• _TASK ITEM_:
All of the records are to be copied out exactly, with nothing left out.

• _DATA TO EXAMINE_:
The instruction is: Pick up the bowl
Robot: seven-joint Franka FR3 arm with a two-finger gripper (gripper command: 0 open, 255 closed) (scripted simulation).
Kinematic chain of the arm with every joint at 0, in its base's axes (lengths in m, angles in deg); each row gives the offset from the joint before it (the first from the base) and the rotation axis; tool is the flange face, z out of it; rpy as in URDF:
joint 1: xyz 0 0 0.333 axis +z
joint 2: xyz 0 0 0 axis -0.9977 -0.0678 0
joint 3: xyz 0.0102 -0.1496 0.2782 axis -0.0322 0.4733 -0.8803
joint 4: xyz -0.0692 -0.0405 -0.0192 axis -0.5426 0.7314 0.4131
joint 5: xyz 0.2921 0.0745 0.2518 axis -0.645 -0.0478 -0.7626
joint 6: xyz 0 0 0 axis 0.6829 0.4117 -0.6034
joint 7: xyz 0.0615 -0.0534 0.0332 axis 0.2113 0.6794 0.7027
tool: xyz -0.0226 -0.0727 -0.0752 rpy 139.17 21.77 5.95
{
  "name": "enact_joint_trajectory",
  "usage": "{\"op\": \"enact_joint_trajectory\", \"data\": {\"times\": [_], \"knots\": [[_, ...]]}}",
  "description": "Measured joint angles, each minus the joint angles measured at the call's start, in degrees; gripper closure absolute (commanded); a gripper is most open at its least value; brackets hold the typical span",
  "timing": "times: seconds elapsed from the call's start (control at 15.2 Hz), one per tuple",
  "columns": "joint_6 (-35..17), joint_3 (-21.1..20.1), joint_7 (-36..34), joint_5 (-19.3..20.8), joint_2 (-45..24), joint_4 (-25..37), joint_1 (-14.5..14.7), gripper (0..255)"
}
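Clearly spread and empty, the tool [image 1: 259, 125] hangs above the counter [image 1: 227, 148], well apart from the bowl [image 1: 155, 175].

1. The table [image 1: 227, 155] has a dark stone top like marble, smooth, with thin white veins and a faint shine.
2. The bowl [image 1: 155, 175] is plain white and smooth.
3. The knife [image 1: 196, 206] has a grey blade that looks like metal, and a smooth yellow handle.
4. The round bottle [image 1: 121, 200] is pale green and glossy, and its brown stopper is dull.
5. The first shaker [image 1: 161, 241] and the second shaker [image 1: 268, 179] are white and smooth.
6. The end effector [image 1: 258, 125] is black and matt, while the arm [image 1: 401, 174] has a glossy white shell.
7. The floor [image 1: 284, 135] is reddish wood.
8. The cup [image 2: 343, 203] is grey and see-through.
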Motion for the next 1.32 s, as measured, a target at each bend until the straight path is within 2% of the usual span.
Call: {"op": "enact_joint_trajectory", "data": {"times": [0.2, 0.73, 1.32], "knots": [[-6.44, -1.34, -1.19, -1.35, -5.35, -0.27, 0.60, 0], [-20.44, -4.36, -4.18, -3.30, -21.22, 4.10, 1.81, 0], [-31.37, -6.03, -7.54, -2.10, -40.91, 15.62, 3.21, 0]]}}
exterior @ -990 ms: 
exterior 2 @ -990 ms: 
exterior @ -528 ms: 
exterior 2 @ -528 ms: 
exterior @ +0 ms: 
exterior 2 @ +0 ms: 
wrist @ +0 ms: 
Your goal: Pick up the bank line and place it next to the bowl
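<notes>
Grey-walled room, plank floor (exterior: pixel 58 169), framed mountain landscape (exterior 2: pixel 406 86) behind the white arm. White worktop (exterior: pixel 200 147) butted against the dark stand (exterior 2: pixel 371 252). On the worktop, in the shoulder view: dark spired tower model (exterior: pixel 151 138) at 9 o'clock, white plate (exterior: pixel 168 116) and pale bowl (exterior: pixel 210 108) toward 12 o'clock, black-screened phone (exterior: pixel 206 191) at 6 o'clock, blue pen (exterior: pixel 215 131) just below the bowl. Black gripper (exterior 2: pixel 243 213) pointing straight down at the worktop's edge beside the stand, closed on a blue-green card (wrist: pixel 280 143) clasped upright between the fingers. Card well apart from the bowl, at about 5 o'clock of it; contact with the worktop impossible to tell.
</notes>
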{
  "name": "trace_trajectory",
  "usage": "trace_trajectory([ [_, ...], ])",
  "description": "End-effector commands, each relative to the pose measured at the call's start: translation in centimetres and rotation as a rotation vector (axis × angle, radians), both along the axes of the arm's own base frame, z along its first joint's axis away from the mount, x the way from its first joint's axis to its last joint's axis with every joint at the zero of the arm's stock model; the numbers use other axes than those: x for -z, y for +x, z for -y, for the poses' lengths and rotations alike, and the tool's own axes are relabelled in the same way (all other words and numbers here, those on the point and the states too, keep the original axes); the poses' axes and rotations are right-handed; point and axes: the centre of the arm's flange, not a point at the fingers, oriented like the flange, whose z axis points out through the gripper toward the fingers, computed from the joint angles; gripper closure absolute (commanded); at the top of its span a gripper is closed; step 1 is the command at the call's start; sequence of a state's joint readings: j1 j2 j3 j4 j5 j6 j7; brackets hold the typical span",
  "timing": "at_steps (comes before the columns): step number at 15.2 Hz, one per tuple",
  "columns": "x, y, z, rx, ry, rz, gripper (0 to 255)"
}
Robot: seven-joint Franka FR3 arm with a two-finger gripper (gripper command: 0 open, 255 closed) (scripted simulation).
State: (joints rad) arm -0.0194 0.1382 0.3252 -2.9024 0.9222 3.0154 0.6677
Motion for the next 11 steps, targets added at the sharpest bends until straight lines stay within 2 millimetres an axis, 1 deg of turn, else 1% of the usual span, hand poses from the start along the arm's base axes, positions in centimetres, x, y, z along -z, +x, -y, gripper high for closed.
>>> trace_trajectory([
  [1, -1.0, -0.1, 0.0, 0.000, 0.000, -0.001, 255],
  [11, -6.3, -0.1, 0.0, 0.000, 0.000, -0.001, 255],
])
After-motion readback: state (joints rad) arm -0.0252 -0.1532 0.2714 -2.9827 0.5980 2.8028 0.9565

• _YOUR SOLUTION_:
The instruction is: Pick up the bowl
Robot: seven-joint Franka FR3 arm with a two-finger gripper (gripper command: 0 open, 255 closed) (scripted simulation).
Kinematic chain of the arm with every joint at 0, in its base's axes (lengths in m, angles in deg); each row gives the offset from the joint before it (the first from the base) and the rotation axis; tool is the flange face, z out of it; rpy as in URDF:
joint 1: xyz 0 0 0.333 axis +z
joint 2: xyz 0 0 0 axis -0.9977 -0.0678 0
joint 3: xyz 0.0102 -0.1496 0.2782 axis -0.0322 0.4733 -0.8803
joint 4: xyz -0.0692 -0.0405 -0.0192 axis -0.5426 0.7314 0.4131
joint 5: xyz 0.2921 0.0745 0.2518 axis -0.645 -0.0478 -0.7626
joint 6: xyz 0 0 0 axis 0.6829 0.4117 -0.6034
joint 7: xyz 0.0615 -0.0534 0.0332 axis 0.2113 0.6794 0.7027
tool: xyz -0.0226 -0.0727 -0.0752 rpy 139.17 21.77 5.95
{
  "name": "enact_joint_trajectory",
  "usage": "{\"op\": \"enact_joint_trajectory\", \"data\": {\"times\": [_], \"knots\": [[_, ...]]}}",
  "description": "Measured joint angles, each minus the joint angles measured at the call's start, in degrees; gripper closure absolute (commanded); a gripper is most open at its least value; brackets hold the typical span",
  "timing": "times: seconds elapsed from the call's start (control at 15.2 Hz), one per tuple",
  "columns": "joint_6 (-35..17), joint_3 (-21.1..20.1), joint_7 (-36..34), joint_5 (-19.3..20.8), joint_2 (-45..24), joint_4 (-25..37), joint_1 (-14.5..14.7), gripper (0..255)"
}
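Clearly spread and empty, the tool [image 1: 259, 125] hangs above the counter [image 1: 227, 148], well apart from the bowl [image 1: 155, 175].

1. The table [image 1: 227, 155] has a dark stone top like marble, smooth, with thin white veins and a faint shine.
2. The bowl [image 1: 155, 175] is plain white and smooth.
3. The knife [image 1: 196, 206] has a grey blade that looks like metal, and a smooth yellow handle.
4. The round bottle [image 1: 121, 200] is pale green and glossy, and its brown stopper is dull.
5. The first shaker [image 1: 161, 241] and the second shaker [image 1: 268, 179] are white and smooth.
6. The end effector [image 1: 258, 125] is black and matt, while the arm [image 1: 401, 174] has a glossy white shell.
7. The floor [image 1: 284, 135] is reddish wood.
8. The cup [image 2: 343, 203] is grey and see-through.
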Motion for the next 1.32 s, as measured, a target at each bend until the straight path is within 2% of the usual span.
Call: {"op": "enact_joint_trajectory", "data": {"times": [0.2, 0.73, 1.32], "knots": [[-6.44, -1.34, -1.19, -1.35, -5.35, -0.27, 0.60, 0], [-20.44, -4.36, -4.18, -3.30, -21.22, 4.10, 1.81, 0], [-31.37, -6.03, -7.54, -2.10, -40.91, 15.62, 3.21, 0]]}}
exterior @ -990 ms: 
exterior 2 @ -990 ms: 
exterior @ -528 ms: 
exterior 2 @ -528 ms: 
exterior @ +0 ms: 
exterior 2 @ +0 ms: 
wrist @ +0 ms: 
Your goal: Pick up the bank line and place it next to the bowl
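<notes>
Grey-walled room, plank floor (exterior: pixel 58 169), framed mountain landscape (exterior 2: pixel 406 86) behind the white arm. White worktop (exterior: pixel 200 147) butted against the dark stand (exterior 2: pixel 371 252). On the worktop, in the shoulder view: dark spired tower model (exterior: pixel 151 138) at 9 o'clock, white plate (exterior: pixel 168 116) and pale bowl (exterior: pixel 210 108) toward 12 o'clock, black-screened phone (exterior: pixel 206 191) at 6 o'clock, blue pen (exterior: pixel 215 131) just below the bowl. Black gripper (exterior 2: pixel 243 213) pointing straight down at the worktop's edge beside the stand, closed on a blue-green card (wrist: pixel 280 143) clasped upright between the fingers. Card well apart from the bowl, at about 5 o'clock of it; contact with the worktop impossible to tell.
</notes>
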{
  "name": "trace_trajectory",
  "usage": "trace_trajectory([ [_, ...], ])",
  "description": "End-effector commands, each relative to the pose measured at the call's start: translation in centimetres and rotation as a rotation vector (axis × angle, radians), both along the axes of the arm's own base frame, z along its first joint's axis away from the mount, x the way from its first joint's axis to its last joint's axis with every joint at the zero of the arm's stock model; the numbers use other axes than those: x for -z, y for +x, z for -y, for the poses' lengths and rotations alike, and the tool's own axes are relabelled in the same way (all other words and numbers here, those on the point and the states too, keep the original axes); the poses' axes and rotations are right-handed; point and axes: the centre of the arm's flange, not a point at the fingers, oriented like the flange, whose z axis points out through the gripper toward the fingers, computed from the joint angles; gripper closure absolute (commanded); at the top of its span a gripper is closed; step 1 is the command at the call's start; sequence of a state's joint readings: j1 j2 j3 j4 j5 j6 j7; brackets hold the typical span",
  "timing": "at_steps (comes before the columns): step number at 15.2 Hz, one per tuple",
  "columns": "x, y, z, rx, ry, rz, gripper (0 to 255)"
}
Robot: seven-joint Franka FR3 arm with a two-finger gripper (gripper command: 0 open, 255 closed) (scripted simulation).
State: (joints rad) arm -0.0194 0.1382 0.3252 -2.9024 0.9222 3.0154 0.6677
Motion for the next 11 steps, targets added at the sharpest bends until straight lines stay within 2 millimetres an axis, 1 deg of turn, else 1% of the usual span, hand poses from the start along the arm's base axes, positions in centimetres, x, y, z along -z, +x, -y, gripper high for closed.
>>> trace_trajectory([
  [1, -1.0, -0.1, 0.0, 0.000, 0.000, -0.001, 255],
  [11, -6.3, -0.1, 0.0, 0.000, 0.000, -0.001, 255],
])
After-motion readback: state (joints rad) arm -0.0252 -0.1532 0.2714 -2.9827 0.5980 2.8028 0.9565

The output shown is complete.